= Gerd Jürgens =

Gerd Jürgens (also spelt Juergens) (born 1949) is a plant developmental biologist and emeritus Director of the Cell Biology Department at the Max Planck Institute for Developmental Biology and Head of the Center for Plant Molecular Biology (ZMBP) at the Eberhard-Karls Universität Tübingen. He has published extensively in leading journals, including eight papers in the journal Nature as well as various articles in the journals Cell, Science, Journal of Cell Biology and The Plant Journal.

==Research==
During his postdoctoral years in the 1980s he worked with Nobel Prize winners Christiane Nüsslein-Volhard and Eric Wieschaus at the European Molecular Biology Laboratory (EMBL) in Heidelberg on the topic of Drosophila melanogaster embryogenesis.
At the age of 37 he made the switch from animal to plant research and became one of the first researchers to work on what was later to become the model plant organism: Arabidopsis thaliana.
He was responsible for pioneering research in the genetic dissection of plant embryogenesis.

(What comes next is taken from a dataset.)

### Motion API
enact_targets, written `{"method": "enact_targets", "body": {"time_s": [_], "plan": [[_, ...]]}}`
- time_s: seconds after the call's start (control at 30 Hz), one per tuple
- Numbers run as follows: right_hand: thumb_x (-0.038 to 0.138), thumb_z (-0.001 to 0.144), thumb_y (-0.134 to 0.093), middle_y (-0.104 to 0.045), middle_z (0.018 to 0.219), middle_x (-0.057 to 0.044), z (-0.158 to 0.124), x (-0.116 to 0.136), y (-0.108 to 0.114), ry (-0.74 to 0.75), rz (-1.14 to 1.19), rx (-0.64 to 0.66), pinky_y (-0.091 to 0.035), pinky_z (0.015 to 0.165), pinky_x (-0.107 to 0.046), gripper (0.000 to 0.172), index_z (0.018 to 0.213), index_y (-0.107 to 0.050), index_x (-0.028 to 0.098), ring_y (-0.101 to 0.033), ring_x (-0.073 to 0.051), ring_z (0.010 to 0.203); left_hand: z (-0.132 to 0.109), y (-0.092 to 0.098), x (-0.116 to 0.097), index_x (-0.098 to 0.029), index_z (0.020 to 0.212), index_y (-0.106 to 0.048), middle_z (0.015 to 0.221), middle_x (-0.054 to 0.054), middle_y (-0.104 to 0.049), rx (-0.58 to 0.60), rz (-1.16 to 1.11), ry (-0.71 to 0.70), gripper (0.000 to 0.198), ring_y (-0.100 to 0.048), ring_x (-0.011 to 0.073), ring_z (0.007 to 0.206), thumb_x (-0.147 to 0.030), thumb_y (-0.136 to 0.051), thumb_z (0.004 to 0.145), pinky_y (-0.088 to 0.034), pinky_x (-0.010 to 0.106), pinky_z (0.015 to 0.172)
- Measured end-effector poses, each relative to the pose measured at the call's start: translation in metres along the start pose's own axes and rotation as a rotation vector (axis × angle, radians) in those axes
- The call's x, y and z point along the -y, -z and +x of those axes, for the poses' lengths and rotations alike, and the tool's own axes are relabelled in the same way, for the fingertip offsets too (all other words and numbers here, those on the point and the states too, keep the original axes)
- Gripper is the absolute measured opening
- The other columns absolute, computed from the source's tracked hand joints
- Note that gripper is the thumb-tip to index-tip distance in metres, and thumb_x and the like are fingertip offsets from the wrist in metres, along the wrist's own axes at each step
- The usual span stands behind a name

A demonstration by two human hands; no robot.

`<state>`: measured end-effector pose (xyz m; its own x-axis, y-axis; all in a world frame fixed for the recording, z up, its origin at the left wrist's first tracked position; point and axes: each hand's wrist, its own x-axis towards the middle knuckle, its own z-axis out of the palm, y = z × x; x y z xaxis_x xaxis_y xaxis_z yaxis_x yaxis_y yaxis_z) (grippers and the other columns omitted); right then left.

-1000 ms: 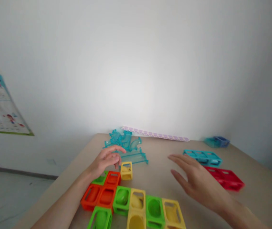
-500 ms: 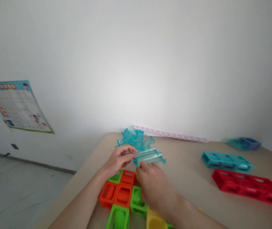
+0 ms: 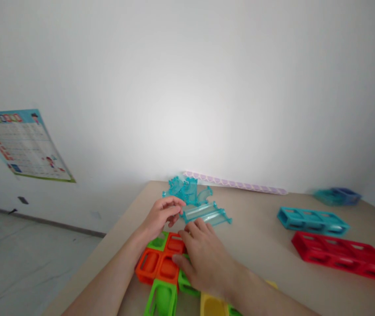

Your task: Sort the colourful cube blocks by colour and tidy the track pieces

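My left hand (image 3: 161, 217) hovers above the far left part of the block assembly. Its fingers are bent and a little apart, with nothing visible in them, close to the ends of the clear blue track pieces (image 3: 207, 213). My right hand (image 3: 209, 259) lies over the assembly's right side, thumb away from the fingers. Its fingertips are by the far orange block (image 3: 175, 242) and the thumb is over the nearer orange block (image 3: 167, 267). Green blocks (image 3: 161, 299) and a yellow block (image 3: 213, 305) join on; the right hand hides some of them.
Behind the tracks is a heap of clear blue pieces (image 3: 184, 189). A purple patterned strip (image 3: 233, 182) runs along the wall. To the right lie a teal block row (image 3: 312, 221), a red block row (image 3: 342, 256) and a blue container (image 3: 345, 196). A poster (image 3: 26, 147) hangs left.
My right hand's thumb has spread from its fingers, and the hand has turned flatter over the blocks. The left hand has shifted slightly up and left. The near tracks sit a little farther right.
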<state>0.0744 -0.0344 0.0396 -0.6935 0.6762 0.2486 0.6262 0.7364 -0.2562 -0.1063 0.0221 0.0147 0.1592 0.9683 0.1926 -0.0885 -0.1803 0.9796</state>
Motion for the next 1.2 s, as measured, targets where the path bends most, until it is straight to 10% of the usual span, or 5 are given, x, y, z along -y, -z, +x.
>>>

Using the genetically-tractable plant Arabidopsis thaliana he conducted the first forward genetic screen (using mutagenesis with 0.3% ethyl methane sulfonate (EMS)) looking for embryonic defects.
His laboratory discovered and characterized the protein KNOLLE, which is required for cytokinesis and was the first protein known to exclusively target the cell plate in plant cells.
Jürgens also worked extensively on the ARF-GEF GNOM. Both knolle and gnom were first discovered in his embryonic mutant screens.

== Prizes and awards ==
Jürgens won the Gottfried Wilhelm Leibniz Prize (the highest research award in Germany) in 1995.